An example of the resulting "frequency" histogram from Excel:

So to recap:

1. Print out the sorted data for each dataset on its own pages.
2. Print out "relative frequency histograms" for each dataset, see pages 30-33 for details on what a "relative frequency histogram" should look like. Remember, Excel actually produces "frequency histograms" discussed on pages 24-27. But you can take the information from the "frequency histograms" and turn them into "relative frequency histograms"
3. Write a brief description of each "relative frequency histogram" and then compare the two (blend vs. growth funds).
4. Staple it all together (data printouts, frequency histograms, relative frequency histograms and write-up), put your name AND your TA's name on it and turn it in on October 22, 1999.

Hints, Tips and Advice:

To make a histogram, you need to use the Data Analysis Tools. If it is already on, it should look like this when you click on "TOOLS":

 

 

If your "TOOLS" menu doesn't look like this, go to "Add-Ins" in the "TOOLS" menu and click on the Analysis Toolpak box to turn it on. Here is an example:

Excel is tricky (at least on a Mac) when it comes to using the Data Analysis Tools. While it easily does numerical calculations, it will not put histograms in the same workbook as the data. You must choose the "New Workbook" option. This is irritating, because you must create a new workbook for each histogram. Let me know if you figure out a way around this. It is not a problem on PCs.

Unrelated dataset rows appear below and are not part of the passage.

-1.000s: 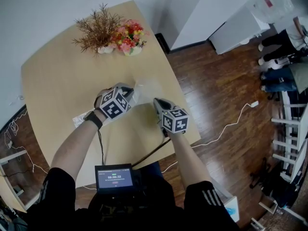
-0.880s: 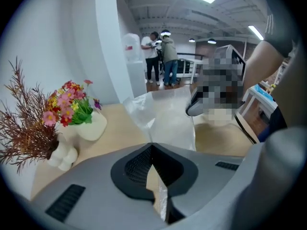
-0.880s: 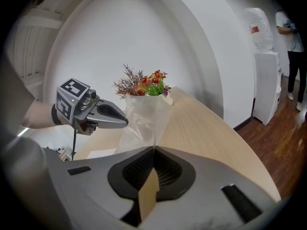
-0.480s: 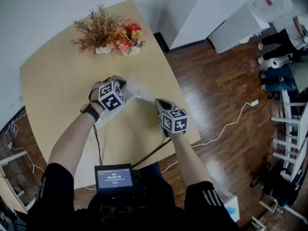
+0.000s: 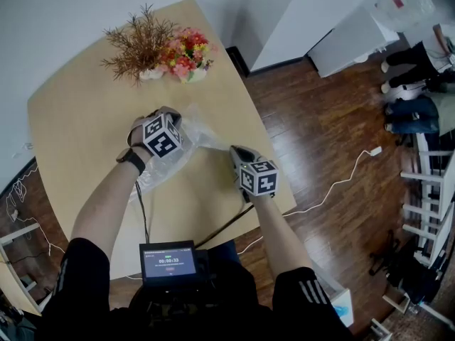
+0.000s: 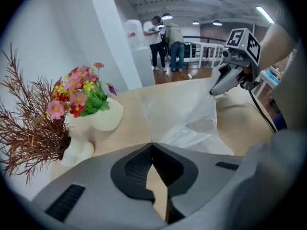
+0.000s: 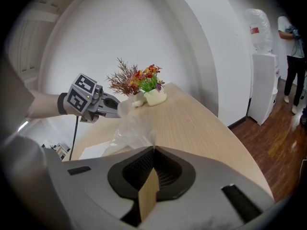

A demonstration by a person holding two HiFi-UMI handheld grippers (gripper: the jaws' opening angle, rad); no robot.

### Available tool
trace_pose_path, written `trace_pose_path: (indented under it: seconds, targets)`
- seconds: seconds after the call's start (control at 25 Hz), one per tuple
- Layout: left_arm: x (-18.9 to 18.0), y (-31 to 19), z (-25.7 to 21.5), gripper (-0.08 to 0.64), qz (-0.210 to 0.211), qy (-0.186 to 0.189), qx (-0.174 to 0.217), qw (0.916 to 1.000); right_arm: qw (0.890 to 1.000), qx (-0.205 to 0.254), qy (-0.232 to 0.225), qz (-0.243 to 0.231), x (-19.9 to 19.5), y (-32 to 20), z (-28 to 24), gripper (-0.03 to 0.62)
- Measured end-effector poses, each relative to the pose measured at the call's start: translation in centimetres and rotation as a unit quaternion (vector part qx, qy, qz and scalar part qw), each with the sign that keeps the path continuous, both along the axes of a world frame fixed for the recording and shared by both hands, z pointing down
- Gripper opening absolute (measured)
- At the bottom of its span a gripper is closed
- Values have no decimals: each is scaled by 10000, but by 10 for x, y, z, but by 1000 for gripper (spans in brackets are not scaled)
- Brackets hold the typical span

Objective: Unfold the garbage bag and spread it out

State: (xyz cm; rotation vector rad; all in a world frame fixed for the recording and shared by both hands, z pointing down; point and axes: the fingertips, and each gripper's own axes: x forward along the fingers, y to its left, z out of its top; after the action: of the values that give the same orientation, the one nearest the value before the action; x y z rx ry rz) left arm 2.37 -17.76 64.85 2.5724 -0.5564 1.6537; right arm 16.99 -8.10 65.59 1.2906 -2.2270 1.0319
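Note:
A thin translucent garbage bag [image 5: 193, 135] hangs stretched between my two grippers over the wooden table [image 5: 78, 119]. My left gripper [image 5: 176, 123] is shut on the bag's left edge. In the left gripper view the film [image 6: 184, 116] runs out from the closed jaw tips of the left gripper [image 6: 152, 145] toward the right gripper [image 6: 217, 86]. My right gripper [image 5: 236, 151] is shut on the opposite edge. In the right gripper view the bag [image 7: 132, 128] spreads from the right gripper's tips [image 7: 153, 148] to the left gripper [image 7: 112, 108]. The bag's lower part [image 5: 153, 176] trails on the table.
A white vase of pink and red flowers [image 5: 188, 54] and a dried brown bouquet [image 5: 141, 42] stand at the table's far end. The table's right edge [image 5: 274, 169] drops to a wood floor with a white cable [image 5: 334, 190]. People stand at the far right [image 5: 419, 84].
My left gripper has moved left and slightly away from me, pulling the bag wider between the grippers. The right gripper has stayed almost still.

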Motion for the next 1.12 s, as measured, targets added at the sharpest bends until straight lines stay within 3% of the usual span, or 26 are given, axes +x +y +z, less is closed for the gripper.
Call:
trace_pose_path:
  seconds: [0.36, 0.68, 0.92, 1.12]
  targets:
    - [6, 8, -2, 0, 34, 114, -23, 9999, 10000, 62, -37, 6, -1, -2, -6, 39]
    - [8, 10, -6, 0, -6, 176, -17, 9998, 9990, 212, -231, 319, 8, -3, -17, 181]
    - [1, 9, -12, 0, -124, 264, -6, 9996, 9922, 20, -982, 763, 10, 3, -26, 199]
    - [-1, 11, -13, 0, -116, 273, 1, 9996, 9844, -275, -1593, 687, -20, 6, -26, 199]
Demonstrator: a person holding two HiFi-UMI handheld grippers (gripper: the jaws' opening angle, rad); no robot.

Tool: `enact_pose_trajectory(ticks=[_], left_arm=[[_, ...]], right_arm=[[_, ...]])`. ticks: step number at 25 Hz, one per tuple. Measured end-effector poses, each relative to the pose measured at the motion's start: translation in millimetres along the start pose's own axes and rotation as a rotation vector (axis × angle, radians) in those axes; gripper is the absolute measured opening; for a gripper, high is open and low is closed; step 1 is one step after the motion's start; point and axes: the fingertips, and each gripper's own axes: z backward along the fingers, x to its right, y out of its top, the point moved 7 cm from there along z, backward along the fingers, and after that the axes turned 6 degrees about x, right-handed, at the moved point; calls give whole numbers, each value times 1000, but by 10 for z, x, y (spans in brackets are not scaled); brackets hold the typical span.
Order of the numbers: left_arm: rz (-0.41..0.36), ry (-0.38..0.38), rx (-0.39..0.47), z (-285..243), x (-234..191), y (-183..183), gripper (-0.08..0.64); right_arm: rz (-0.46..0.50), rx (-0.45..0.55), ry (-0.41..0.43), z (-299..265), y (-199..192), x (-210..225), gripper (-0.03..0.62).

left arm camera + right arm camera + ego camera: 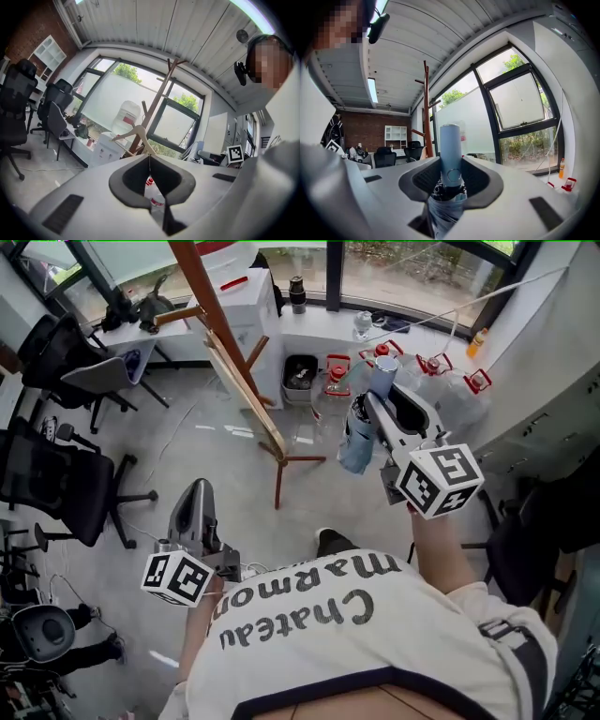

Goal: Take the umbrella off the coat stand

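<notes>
A folded blue umbrella (358, 439) with a pale blue handle (450, 140) stands upright between the jaws of my right gripper (373, 413), which is shut on it just below the handle. In the right gripper view the jaw pads press on the umbrella (446, 206) from both sides. The wooden coat stand (223, 329) rises to the left of the umbrella and apart from it, with a wooden hanger (246, 395) on it. My left gripper (194, 495) is lower left, shut, with nothing in it. In its own view the coat stand (157, 105) and hanger (136, 133) lie beyond the touching tips (150, 158).
Black office chairs (56, 486) stand at the left by a desk. Behind the stand are a white cabinet (251, 296) and a small bin (300, 373). Clear water jugs (448, 388) with red handles crowd the floor at the right, under the windows.
</notes>
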Motion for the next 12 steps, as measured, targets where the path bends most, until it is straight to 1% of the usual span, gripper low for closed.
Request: enact_pose_trajectory(ticks=[4, 8, 12], left_arm=[[-8, -23, 3, 188, 28, 16, 23], [-21, -33, 11, 398, 37, 40, 23], [-32, -40, 18, 574, 42, 85, 23]], right_arm=[[-20, -12, 40, 109, -74, -311, 152], [-22, 1, 85, 229, -75, -631, 152], [-54, 16, 101, 337, -32, -863, 152]])
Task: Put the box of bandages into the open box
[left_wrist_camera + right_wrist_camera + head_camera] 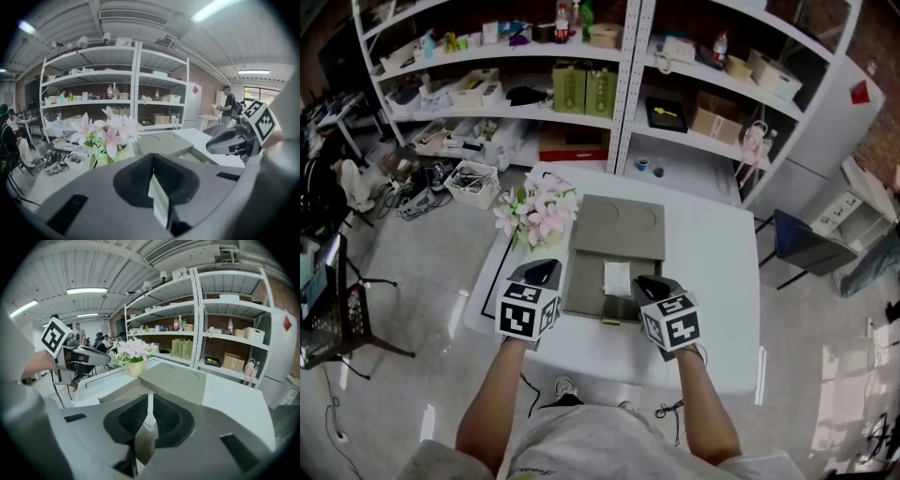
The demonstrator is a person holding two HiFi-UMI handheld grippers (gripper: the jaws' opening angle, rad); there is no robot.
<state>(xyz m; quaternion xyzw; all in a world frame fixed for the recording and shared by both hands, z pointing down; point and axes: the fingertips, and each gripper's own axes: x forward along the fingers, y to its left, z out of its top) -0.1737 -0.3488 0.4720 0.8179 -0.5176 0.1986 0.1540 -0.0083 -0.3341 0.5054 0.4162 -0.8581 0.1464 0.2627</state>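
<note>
No legible text on anything visible

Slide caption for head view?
Left gripper and right gripper, both shut, hover at open grey box; a white box lies inside.

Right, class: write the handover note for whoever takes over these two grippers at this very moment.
Left gripper: tongs shut, empty, at the open box's front left.
Right gripper: tongs shut, empty, at its front right.
Box of bandages: white, lying inside the open box, whose lid is folded back.
Done: the bandages appear to be in.
Left: probably just draw both grippers away.
</note>
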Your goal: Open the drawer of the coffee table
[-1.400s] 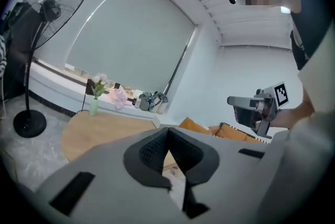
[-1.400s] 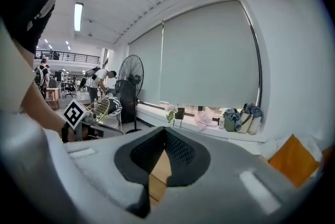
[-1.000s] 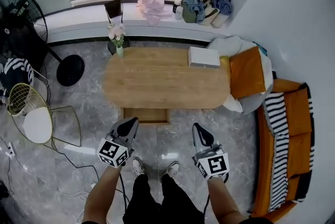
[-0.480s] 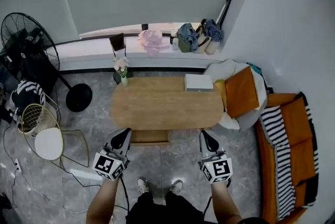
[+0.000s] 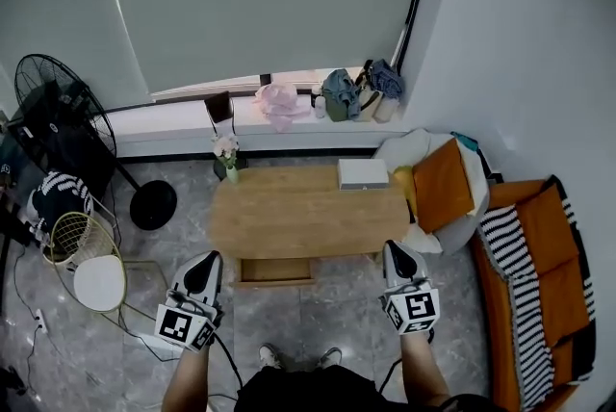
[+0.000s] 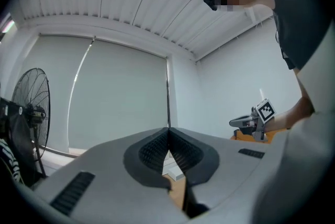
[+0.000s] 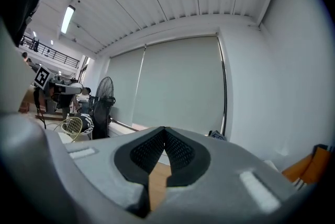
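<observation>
The oval wooden coffee table [image 5: 308,208] stands in the middle of the head view. Its drawer [image 5: 277,271] sticks out from under the near edge, pulled open toward me. My left gripper [image 5: 212,257] hovers level at the near left of the table, left of the drawer, touching nothing. Its jaws [image 6: 168,130] are shut and empty. My right gripper [image 5: 393,247] is held level off the table's near right corner. Its pads also meet at the tip [image 7: 165,129] with nothing between them. The tabletop shows through the gap below each gripper's pads.
A white box [image 5: 363,173] and a flower vase [image 5: 227,153] sit on the table's far side. A standing fan [image 5: 58,126] and a gold wire chair [image 5: 91,270] are left. An orange cushion [image 5: 443,184] and a striped sofa [image 5: 539,275] are right. Clothes lie on the sill [image 5: 284,102].
Both grippers have risen and drawn back from the table and moved further apart. The head view has lifted, so the table looks smaller and more wall shows. Both stay shut.
</observation>
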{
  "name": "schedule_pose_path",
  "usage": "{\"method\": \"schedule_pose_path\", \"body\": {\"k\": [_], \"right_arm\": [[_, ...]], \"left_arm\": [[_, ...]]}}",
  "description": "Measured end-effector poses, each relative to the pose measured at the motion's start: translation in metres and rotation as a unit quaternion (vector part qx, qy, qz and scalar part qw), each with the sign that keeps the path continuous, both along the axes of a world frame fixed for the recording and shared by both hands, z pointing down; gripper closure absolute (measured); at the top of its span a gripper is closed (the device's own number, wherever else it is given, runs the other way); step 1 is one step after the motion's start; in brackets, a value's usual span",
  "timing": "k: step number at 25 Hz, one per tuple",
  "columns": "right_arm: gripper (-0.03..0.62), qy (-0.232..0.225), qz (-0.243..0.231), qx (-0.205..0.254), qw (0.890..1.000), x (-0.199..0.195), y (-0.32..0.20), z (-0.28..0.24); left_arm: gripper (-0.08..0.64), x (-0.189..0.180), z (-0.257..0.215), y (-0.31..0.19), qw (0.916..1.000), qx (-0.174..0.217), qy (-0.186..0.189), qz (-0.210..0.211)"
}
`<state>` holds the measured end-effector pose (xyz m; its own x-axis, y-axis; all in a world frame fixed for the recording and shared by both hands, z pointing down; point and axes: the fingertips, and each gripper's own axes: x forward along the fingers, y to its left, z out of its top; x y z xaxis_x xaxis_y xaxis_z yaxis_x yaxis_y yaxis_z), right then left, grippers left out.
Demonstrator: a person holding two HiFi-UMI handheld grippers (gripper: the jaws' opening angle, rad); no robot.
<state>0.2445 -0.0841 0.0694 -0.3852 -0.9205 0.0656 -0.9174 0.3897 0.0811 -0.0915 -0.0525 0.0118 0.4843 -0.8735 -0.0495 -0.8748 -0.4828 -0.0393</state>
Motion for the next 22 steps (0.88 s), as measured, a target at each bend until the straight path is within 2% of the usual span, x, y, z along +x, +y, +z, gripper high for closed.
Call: {"method": "schedule_pose_path", "body": {"k": [4,7,10,17,22], "right_arm": [[0.588,0.003,0.006,0.010,1.000,0.008,-0.001,-0.012],[0.588,0.007,0.008,0.020,1.000,0.014,-0.004,-0.022],[0.588,0.007,0.014,0.025,1.000,0.018,-0.004,-0.028],[0.588,0.005,0.013,0.045,0.999,0.020,-0.009,-0.043],[0.588,0.004,0.011,0.048,0.999,0.012,-0.012,-0.047]], "left_arm": [[0.552,-0.008,-0.014,0.011,0.9996,0.019,-0.004,-0.020],[0.552,-0.013,-0.032,0.021,0.9983,0.045,0.007,-0.035],[0.552,-0.022,-0.045,0.036,0.9966,0.066,0.002,-0.049],[0.552,-0.039,-0.051,0.044,0.9941,0.057,0.014,-0.091],[0.552,-0.043,-0.039,0.042,0.9943,0.059,0.025,-0.085]]}}
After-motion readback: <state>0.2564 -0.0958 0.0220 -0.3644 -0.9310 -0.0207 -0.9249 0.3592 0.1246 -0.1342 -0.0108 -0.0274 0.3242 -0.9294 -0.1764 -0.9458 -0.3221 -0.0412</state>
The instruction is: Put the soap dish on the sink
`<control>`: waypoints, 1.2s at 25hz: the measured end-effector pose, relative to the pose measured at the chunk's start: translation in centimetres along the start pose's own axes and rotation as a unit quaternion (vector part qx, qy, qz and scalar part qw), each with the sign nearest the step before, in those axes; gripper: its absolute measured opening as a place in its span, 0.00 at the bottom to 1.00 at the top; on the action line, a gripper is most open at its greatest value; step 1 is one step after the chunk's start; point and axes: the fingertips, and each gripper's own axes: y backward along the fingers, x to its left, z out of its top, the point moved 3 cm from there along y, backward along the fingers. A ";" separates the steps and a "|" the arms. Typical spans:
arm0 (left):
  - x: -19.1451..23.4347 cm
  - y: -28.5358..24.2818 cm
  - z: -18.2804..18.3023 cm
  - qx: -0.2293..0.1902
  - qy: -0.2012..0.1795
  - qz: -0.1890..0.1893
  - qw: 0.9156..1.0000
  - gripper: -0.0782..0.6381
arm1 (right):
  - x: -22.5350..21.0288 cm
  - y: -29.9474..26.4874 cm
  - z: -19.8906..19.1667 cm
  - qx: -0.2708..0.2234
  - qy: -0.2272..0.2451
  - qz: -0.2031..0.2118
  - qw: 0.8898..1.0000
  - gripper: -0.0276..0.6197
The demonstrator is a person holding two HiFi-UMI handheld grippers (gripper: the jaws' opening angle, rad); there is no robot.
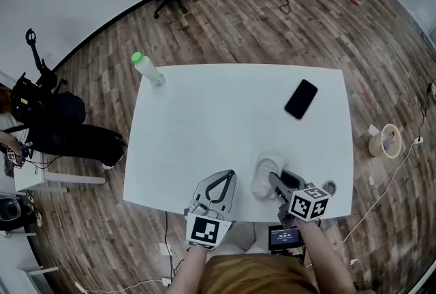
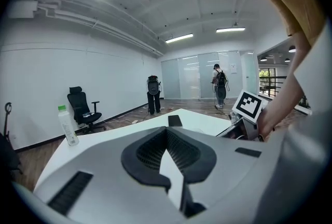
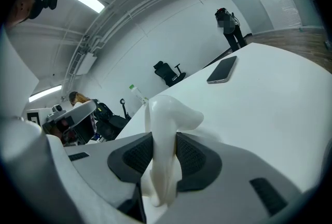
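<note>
Currently right claw [image 3: 163,154] pinches the white soap dish [image 3: 171,114]; left claw [image 2: 167,148] pressed together, empty.

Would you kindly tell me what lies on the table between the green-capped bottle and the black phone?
Nothing does: in the head view, the stretch of white table between the bottle and the phone is bare.

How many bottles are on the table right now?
1. The green-capped bottle stands upright near the far left corner of the table, as the head view shows it. None seems hidden.
</note>
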 end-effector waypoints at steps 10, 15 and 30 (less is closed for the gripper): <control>-1.5 -0.9 0.0 0.004 -0.030 -0.067 0.997 0.12 | -1.0 -0.5 0.0 0.003 -0.035 -0.001 0.999 0.25; -4.1 -1.9 -1.1 0.035 -0.060 -0.145 0.987 0.12 | -1.3 -0.7 -0.2 0.002 -0.045 -0.003 0.999 0.25; -8.1 -3.3 -6.1 0.137 -0.171 -0.252 0.943 0.12 | -1.9 -1.1 0.0 -0.002 -0.052 -0.002 0.999 0.25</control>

Once you click on "DATA ANALYSIS" you should see this box:

Click "OK" and follow its instructions. I strongly recommend that you give Excel "class intervals" or "bins" rather than letting it decide for itself how it wants to categorize your data. To do this, just type in some appropriate bin endpoints (perhaps starting with 10 and going to 50 in increments of 5) in an empty column on the worksheet and when Excel asks for a "bin range" give it the one you have typed in.

To "clean up" your histogram, click your right mouse button (on the PC) on whatever object (axis, legend, title) you want to beautify -- a new set of options should pop-up and you can do things like change colors and re-scale the axes.

Your first histogram may not look quite like mine. It will probably be difficult to read and nothing like the real histograms in Chapter 1.5. Play with the options. You are not graded on "beauty" but the "relative frequency histograms" that you will use for comparison should fulfill the requirements identified in Chapter 1.5 of your text. At minimum, they must be comparable. I will want all the histograms printed out on their own sheets of paper and it should be understandable (through the use of titles) to someone who, will realize with one look that the data is mutual fund returns.

I examine your labs to get a sense of what is the best and what is the worst, but the reader for this course actually grades them.